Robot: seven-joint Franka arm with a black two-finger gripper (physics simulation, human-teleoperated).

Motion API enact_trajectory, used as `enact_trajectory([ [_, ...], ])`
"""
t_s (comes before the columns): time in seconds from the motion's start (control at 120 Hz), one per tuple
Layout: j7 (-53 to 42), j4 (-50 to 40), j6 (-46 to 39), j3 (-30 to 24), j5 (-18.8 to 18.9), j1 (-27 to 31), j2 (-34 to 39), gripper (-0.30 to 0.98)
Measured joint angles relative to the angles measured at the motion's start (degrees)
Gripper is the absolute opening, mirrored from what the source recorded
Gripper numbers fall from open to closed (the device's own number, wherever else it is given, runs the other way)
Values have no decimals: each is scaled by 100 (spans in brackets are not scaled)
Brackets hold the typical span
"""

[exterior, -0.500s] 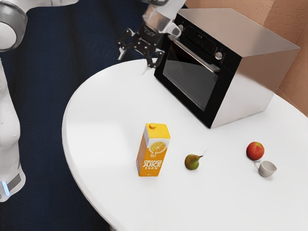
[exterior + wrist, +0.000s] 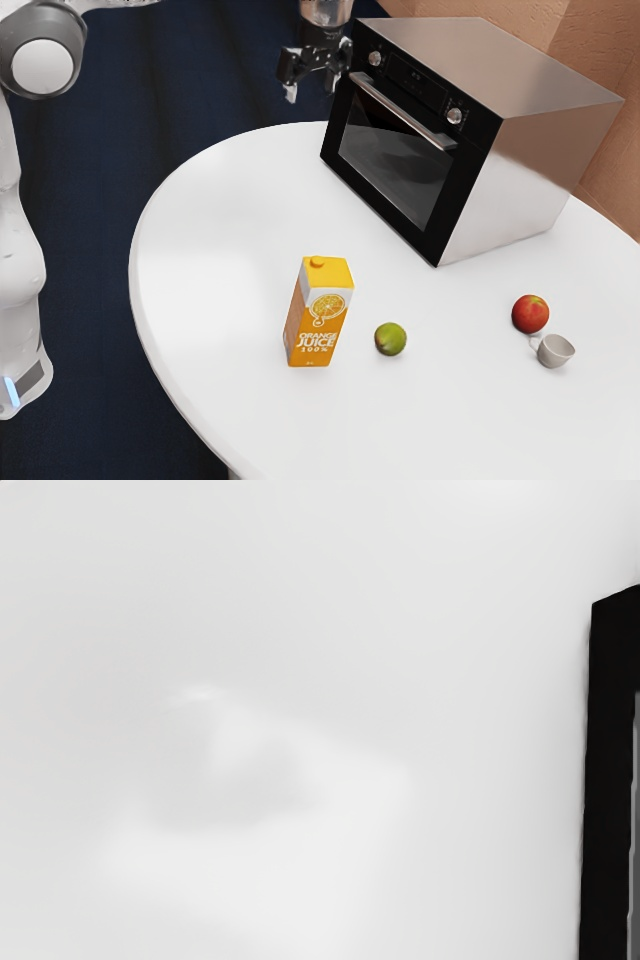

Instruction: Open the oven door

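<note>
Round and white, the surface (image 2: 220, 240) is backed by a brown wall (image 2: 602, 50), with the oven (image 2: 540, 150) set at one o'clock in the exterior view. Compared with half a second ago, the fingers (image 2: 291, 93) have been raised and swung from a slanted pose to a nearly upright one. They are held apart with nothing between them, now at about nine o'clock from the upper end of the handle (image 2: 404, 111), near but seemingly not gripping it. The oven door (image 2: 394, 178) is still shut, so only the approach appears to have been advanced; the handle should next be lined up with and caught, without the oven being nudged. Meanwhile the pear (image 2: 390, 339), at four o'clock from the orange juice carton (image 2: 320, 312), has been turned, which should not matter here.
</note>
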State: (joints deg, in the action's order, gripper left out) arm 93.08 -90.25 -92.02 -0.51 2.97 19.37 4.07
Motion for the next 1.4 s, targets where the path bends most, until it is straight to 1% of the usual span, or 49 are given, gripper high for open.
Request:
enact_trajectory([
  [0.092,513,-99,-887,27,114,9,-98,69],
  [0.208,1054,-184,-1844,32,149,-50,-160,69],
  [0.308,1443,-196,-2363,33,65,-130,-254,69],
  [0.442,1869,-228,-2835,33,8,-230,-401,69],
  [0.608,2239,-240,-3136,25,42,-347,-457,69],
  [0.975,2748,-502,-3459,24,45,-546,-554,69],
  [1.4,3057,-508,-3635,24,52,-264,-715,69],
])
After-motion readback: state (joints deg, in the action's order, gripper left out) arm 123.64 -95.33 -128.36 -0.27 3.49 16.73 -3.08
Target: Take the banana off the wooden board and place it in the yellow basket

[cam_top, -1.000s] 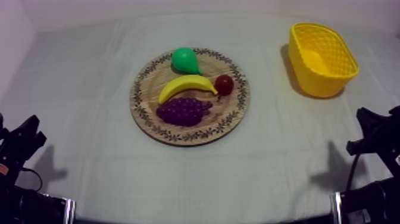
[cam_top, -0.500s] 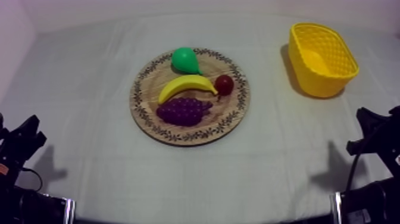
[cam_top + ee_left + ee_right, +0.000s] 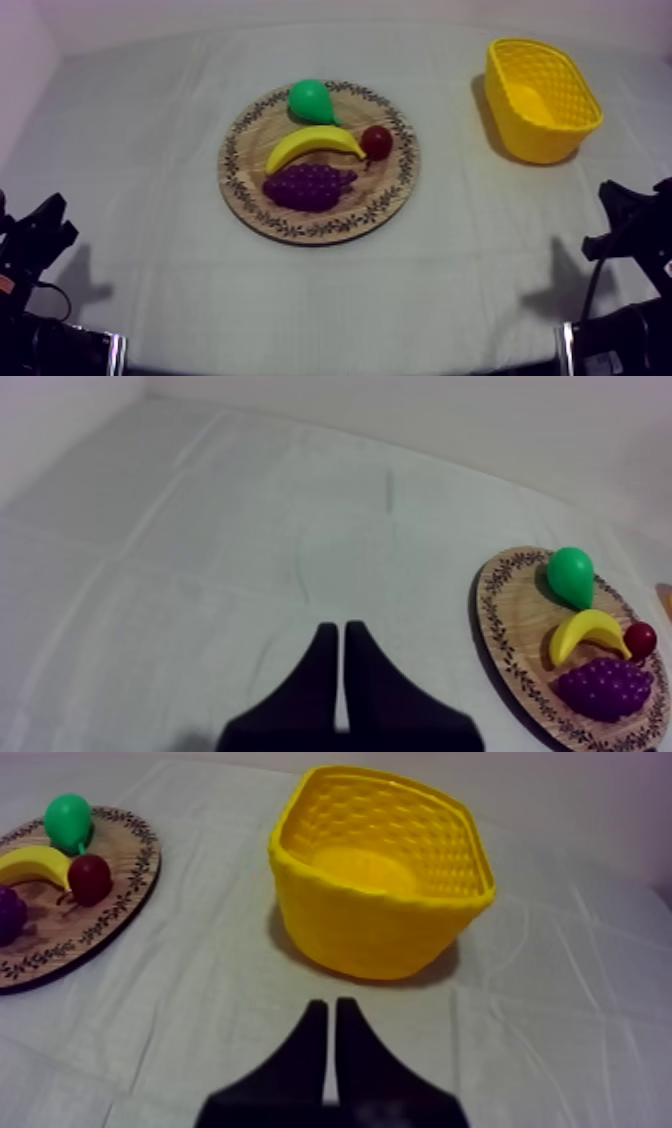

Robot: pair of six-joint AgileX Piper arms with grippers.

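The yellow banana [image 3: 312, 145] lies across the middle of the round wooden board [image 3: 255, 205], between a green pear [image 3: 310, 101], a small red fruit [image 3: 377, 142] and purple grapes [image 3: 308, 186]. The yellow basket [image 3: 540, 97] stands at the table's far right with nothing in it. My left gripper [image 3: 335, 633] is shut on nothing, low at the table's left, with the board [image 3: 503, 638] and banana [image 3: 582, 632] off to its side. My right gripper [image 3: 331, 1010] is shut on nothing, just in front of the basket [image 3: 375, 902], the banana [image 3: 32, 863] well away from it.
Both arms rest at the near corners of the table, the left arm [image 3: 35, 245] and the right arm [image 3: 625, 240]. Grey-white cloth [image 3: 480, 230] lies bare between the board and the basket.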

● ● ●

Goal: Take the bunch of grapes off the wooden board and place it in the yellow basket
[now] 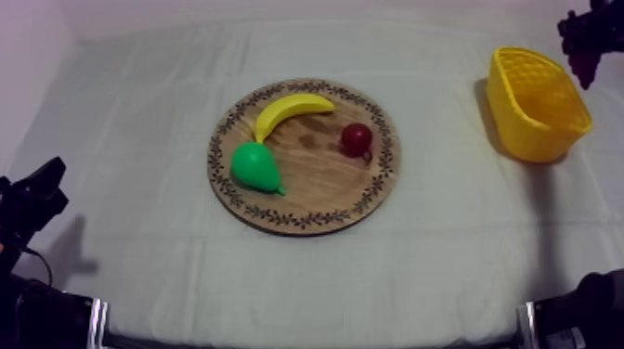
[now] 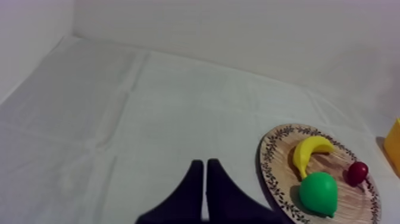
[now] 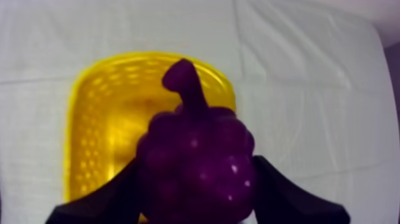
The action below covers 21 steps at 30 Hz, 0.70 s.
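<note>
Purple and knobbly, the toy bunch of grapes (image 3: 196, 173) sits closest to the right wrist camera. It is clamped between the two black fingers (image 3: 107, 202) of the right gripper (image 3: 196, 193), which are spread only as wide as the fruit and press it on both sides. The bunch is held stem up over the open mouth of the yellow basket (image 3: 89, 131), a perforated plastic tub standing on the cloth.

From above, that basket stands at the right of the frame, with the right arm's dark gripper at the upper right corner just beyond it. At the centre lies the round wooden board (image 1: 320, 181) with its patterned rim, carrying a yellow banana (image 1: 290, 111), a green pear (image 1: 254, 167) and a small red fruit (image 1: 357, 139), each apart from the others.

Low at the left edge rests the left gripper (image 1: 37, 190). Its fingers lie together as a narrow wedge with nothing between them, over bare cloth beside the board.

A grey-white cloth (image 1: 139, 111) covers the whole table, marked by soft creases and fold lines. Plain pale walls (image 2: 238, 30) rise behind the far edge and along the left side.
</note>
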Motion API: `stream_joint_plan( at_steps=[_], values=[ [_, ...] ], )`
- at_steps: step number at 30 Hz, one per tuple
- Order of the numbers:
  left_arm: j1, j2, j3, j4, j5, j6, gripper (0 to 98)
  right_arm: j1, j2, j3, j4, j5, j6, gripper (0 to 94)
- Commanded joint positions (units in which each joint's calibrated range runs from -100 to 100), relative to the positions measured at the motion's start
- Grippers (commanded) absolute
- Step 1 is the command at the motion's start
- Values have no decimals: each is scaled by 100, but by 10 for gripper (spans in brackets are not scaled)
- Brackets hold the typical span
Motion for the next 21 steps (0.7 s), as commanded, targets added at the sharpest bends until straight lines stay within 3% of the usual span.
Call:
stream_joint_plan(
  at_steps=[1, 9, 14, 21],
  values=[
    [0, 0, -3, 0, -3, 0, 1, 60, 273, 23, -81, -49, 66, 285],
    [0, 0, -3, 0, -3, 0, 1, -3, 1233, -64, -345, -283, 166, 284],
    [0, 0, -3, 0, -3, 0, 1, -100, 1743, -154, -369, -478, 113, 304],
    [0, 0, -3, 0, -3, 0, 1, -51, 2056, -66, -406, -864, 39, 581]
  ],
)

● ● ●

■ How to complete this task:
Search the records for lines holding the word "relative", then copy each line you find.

■ Answer box:
Measured joint angles relative to the angles measured at the motion's start (degrees)
- Commanded joint positions (units in which each joint's calibrated range runs from -100 to 100), relative to the positions measured at the motion's start

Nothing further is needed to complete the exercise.